More about The National
Both individually and collectively The National’s members have been involved in countless artistic, charitable and socio-political pursuits. The group released “A Lot of Sorrow” documenting their collaboration with installation artist Ragnar Kjartansson, that took place at MOMA’s PS1 and saw the band play their song “Sorrow” for six hours in front of a live audience. They are behind the Red Hot benefit albums Dark Was The Nightand Day Of The Dead, and the compilation boxed set titled 7-Inches for Planned Parenthood. Band member’s have received a Golden Globe Nomination for work on the score of the 2015 film Revenant, founded or play a major part in MusicNow, Eaux Claires and Haven Festival and Boston Calling, and participated heavily in both Obama Presidential Campaigns, and much more.

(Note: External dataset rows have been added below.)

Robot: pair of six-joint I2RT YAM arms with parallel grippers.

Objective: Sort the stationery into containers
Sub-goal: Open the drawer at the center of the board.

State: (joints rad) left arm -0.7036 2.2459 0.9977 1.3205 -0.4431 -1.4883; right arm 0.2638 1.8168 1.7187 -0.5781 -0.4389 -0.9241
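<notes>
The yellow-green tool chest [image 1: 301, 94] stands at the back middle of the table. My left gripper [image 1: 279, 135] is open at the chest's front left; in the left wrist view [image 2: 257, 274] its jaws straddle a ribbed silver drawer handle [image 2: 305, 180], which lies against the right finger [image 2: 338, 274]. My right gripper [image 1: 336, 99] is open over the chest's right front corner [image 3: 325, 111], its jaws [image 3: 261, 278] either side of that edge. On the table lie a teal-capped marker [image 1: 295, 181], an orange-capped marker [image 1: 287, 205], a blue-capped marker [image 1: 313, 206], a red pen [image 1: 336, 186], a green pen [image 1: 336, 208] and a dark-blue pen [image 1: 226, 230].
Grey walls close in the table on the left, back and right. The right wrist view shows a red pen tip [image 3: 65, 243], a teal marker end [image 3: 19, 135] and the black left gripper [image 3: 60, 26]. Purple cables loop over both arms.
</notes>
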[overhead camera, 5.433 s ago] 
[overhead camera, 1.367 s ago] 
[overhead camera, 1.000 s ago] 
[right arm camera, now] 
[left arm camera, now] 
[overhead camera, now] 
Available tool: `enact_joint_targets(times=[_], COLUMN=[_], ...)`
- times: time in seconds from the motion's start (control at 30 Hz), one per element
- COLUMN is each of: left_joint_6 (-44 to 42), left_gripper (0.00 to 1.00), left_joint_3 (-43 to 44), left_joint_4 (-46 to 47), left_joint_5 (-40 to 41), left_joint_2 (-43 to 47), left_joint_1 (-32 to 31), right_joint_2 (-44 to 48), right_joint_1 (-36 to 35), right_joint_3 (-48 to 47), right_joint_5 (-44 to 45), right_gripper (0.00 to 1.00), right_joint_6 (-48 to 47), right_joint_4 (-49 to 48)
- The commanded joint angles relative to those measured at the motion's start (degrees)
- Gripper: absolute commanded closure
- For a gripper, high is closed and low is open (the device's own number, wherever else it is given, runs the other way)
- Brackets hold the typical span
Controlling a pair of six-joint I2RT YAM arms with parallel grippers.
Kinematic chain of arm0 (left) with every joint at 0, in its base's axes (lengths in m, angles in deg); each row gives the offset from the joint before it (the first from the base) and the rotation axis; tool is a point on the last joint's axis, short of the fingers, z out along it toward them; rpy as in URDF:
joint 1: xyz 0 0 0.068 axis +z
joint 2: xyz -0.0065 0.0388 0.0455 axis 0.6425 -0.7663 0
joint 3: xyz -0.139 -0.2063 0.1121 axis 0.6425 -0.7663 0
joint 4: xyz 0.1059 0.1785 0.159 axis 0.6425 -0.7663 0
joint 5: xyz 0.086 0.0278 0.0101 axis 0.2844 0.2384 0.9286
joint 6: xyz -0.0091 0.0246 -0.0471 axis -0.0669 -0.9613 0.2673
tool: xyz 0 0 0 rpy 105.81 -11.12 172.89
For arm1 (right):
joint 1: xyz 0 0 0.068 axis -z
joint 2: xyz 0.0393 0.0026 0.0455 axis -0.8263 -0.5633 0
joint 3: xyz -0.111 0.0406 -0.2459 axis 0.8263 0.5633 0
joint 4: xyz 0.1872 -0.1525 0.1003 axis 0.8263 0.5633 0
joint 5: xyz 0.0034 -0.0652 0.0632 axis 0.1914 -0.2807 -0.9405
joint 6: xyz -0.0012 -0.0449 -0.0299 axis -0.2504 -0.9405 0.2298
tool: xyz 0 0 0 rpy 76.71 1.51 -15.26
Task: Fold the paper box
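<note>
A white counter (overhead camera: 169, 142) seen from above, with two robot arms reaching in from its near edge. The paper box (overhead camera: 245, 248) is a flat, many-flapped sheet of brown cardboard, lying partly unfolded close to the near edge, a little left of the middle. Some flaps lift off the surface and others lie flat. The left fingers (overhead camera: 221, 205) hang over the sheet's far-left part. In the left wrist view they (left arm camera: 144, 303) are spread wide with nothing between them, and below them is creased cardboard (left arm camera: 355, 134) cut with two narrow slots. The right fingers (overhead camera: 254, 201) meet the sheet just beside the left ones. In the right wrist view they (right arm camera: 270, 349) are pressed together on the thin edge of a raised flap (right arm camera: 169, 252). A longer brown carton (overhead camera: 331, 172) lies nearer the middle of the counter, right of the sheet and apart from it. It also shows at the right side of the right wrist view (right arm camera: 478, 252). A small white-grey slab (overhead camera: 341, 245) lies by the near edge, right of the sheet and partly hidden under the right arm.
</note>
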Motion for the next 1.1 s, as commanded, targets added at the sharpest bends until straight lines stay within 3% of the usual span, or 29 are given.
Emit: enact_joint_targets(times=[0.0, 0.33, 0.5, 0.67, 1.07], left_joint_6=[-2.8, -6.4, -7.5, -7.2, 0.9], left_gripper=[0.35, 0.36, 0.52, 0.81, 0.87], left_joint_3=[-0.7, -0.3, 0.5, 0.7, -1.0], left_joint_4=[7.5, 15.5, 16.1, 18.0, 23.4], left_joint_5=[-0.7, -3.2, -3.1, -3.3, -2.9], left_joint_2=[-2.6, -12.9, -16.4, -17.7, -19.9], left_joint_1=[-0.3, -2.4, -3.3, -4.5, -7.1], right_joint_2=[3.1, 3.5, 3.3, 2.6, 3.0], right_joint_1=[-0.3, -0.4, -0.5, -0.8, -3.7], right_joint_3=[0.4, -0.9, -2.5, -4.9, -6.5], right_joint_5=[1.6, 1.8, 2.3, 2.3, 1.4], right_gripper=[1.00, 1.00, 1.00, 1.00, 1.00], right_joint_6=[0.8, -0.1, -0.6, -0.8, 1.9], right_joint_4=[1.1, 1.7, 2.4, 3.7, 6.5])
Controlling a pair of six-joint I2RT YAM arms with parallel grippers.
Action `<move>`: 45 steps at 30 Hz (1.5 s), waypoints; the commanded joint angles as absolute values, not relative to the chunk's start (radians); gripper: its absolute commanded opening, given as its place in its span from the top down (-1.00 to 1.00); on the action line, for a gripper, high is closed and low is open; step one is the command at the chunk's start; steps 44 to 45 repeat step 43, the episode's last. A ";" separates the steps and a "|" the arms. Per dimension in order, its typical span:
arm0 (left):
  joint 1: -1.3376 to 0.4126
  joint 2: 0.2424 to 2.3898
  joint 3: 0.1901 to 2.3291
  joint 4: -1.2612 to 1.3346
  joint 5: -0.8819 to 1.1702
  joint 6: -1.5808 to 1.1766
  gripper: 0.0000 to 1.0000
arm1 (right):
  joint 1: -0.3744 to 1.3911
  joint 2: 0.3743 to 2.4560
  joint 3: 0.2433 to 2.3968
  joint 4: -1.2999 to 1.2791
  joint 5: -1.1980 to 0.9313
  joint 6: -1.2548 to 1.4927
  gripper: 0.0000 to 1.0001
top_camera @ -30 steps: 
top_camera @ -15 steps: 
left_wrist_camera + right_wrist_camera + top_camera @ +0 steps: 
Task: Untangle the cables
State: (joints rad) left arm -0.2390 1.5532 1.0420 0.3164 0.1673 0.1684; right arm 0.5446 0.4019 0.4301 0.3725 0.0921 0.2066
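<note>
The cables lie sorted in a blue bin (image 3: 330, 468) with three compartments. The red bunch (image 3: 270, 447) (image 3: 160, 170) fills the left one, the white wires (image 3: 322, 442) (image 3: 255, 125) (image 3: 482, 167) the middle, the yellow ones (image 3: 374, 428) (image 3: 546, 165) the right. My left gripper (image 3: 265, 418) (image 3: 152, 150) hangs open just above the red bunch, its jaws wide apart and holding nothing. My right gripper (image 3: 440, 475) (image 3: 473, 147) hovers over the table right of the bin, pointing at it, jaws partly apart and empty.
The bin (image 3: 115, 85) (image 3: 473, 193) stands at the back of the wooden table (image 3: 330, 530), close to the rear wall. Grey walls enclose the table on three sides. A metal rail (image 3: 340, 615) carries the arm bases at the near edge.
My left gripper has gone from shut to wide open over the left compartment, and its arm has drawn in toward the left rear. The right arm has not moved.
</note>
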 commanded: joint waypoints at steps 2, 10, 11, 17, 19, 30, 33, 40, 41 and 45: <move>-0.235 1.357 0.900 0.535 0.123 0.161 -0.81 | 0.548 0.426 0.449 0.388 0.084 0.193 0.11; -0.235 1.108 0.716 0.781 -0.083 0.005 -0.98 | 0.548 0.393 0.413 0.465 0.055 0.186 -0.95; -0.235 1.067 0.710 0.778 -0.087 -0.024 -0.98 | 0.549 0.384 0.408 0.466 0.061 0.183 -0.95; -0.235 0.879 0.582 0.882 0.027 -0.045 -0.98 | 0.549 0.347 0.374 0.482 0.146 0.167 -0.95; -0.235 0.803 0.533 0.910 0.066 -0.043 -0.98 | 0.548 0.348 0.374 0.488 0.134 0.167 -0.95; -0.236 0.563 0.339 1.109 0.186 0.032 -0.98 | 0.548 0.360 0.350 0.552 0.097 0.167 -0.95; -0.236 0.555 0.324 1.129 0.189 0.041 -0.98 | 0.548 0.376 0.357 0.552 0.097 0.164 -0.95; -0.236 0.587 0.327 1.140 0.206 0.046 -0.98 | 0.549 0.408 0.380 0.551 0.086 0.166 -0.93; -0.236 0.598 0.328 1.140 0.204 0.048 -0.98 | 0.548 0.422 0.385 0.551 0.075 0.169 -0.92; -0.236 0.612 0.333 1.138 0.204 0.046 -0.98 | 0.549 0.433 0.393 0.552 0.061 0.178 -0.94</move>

2013 also saw the theatrical release of their documentary, Mistaken For Strangers set to the backdrop of the band’s 2010 release High Violet. The documentary was chosen to premiere on the opening night of the 2013 Tribeca Film Festival followed by a theatrical release in the US and worldwide distribution. Over their 16-year career the band has sold more than 2 million albums in the U.S. alone.
The National consists of Matt Berninger (vocals) fronting two pairs of brothers: Aaron (guitar, bass, piano) and Bryce Dessner (guitar, piano), and Scott (bass, guitar) and Bryan Devendorf (drums).